◆ **WHAT YOU ARE ASKED TO DO**
Nothing but the lines from the one that contains "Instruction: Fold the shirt" to the end of the records should be printed, both ends included, exactly as given.

Entries taken from a collection
__________________________________________________

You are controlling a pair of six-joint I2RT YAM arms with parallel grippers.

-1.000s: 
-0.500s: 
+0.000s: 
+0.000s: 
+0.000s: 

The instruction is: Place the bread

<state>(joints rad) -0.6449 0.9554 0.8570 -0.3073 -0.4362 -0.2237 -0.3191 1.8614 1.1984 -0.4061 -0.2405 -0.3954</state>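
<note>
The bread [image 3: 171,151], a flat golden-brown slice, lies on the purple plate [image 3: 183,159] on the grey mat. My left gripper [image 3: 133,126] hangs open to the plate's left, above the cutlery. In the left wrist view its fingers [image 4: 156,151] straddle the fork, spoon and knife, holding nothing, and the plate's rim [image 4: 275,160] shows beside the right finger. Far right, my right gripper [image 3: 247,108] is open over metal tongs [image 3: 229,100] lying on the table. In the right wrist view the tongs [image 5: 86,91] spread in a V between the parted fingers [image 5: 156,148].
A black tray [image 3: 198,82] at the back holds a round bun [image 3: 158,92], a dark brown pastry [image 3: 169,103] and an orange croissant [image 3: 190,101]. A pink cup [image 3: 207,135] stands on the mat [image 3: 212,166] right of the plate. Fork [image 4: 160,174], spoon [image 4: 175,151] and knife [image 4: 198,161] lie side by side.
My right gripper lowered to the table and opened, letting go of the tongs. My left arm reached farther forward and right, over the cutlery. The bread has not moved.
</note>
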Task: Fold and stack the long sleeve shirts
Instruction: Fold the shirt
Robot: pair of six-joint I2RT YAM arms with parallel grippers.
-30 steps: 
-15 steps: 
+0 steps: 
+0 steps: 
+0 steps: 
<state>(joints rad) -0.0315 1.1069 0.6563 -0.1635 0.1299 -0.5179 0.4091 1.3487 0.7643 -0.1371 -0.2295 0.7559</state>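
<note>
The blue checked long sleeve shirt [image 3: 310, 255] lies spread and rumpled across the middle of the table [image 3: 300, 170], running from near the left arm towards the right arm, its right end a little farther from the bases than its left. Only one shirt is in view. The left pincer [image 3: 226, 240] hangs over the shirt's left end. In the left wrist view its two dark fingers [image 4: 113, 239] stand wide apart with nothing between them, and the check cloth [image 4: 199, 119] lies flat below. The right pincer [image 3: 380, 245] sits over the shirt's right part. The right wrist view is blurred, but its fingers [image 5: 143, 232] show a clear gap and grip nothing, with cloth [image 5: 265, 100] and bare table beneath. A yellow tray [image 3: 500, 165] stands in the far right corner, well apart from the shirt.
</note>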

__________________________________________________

◆ **OUTPUT FOR THIS TASK**
Instruction: Fold the shirt
Robot: pair of six-joint I2RT YAM arms with parallel grippers.
-30 steps: 
-15 steps: 
+0 steps: 
+0 steps: 
+0 steps: 
<state>(joints rad) -0.0315 1.1069 0.6563 -0.1635 0.1299 -0.5179 0.4091 1.3487 0.7643 -0.1371 -0.2295 0.7559</state>
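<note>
The blue checked long sleeve shirt [image 3: 310, 255] lies spread and rumpled across the middle of the table [image 3: 300, 170], running from near the left arm towards the right arm, its right end a little farther from the bases than its left. Only one shirt is in view. The left pincer [image 3: 226, 240] hangs over the shirt's left end. In the left wrist view its two dark fingers [image 4: 113, 239] stand wide apart with nothing between them, and the check cloth [image 4: 199, 119] lies flat below. The right pincer [image 3: 380, 245] sits over the shirt's right part. The right wrist view is blurred, but its fingers [image 5: 143, 232] show a clear gap and grip nothing, with cloth [image 5: 265, 100] and bare table beneath. A yellow tray [image 3: 500, 165] stands in the far right corner, well apart from the shirt.
</note>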

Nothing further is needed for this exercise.